Causality Research on the Social Impact of Open Science

Author
Affiliations

T. Venturini

Centre national de la recherche scientifique

University of Geneva

Version Revision date Revision Author
1.0 2024-11-30 First draft T. Venturini

In the social sciences, the notion of causality is fraught with debate and controversies. Social phenomena are so complex and multidimensional, that many social scientists have abandoned the project of identifying clear causality pathways and instead decided to focus on the thick description of collective interactions (especially in the tradition of qualitative research) or on the detection of strong and weak association between variables and metrics describing different social dimension (but always keeping in mind the mantra that ‘correlation is not causation’). It is key to note that acknowledging these difficulties does not mean pronouncing the impossibility of demonstrating that some societal trends and political decisions are beneficial to society and have tangible and measurable effects. It means, however, accepting that this type of demonstration will always be tentative, reliant on case studies and illustrations and impossible to disentangle with certainty all from all possible confounding factors.

This is particularly true for the social impacts of open science (OS) and science tout court.

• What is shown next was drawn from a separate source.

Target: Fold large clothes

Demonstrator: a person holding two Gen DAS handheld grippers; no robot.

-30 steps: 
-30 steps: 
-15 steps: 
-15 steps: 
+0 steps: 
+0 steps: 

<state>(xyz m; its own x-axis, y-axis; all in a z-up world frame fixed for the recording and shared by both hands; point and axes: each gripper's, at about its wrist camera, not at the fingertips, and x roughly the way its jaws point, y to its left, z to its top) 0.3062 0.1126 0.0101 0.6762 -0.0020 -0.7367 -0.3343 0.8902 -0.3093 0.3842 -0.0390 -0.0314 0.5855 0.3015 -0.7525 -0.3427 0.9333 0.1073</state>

While policies that intervene directly on a specific social trend can be evaluated against their direct outcome (e.g. the impact of a tax break for newborns can be straightforwardly measured by the variation of natality rates), the promotion and funding of open science can have only indirect and diffuse social effects. OS policies, of course, may have direct impacts on scientific productivity, which, as described in other sections of this handbook, can be gauged by measuring scientific productions (e.g. publications, patents, research projects submitted or obtained, scientific employment, …). The social impacts of OS, however, will be almost by definition indirect.

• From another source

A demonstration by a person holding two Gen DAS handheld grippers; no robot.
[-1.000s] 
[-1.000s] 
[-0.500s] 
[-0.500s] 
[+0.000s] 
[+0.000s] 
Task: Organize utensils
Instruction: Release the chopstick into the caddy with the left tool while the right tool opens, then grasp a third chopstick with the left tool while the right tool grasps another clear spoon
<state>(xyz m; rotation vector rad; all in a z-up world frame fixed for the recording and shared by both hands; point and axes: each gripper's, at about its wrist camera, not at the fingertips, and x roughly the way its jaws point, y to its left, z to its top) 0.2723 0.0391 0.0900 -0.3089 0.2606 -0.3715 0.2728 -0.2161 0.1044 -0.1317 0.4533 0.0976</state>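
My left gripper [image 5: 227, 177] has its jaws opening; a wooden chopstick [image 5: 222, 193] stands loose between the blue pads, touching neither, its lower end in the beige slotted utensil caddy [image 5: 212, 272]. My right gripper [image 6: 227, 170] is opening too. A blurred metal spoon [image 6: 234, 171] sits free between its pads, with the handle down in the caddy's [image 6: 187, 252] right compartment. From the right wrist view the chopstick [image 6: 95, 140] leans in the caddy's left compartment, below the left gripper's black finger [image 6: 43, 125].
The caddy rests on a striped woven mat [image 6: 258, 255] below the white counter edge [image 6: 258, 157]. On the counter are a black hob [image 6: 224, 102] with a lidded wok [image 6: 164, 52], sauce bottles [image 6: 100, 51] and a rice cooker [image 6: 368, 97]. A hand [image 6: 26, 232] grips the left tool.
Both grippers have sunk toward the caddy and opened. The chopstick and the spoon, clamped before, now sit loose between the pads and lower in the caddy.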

Even if we were to imagine a perfect quasi-laboratory setting in which two similar scientific items – let’s say two papers documenting the same connection between gender parity in classroom and school grades – were to be published in two different countries respectively under an open and a close license, their differential social outcome will still be indirect. The papers would have to obtain some prominence among education decision makers (probably after having been discovered and pushed by education activists or experts), make their way into school regulations, be actually implemented into schools, before their final societal impact (the amelioration of school grades) can be measured. And this is true even in the unlikely case in which the two countries of the experiments were perfectly comparable under all relevant respect and sufficiently separated so that the two publications cannot have effects in both at the same time. Not to mention the dozens, if not hundreds, of confounding factors affecting school grades.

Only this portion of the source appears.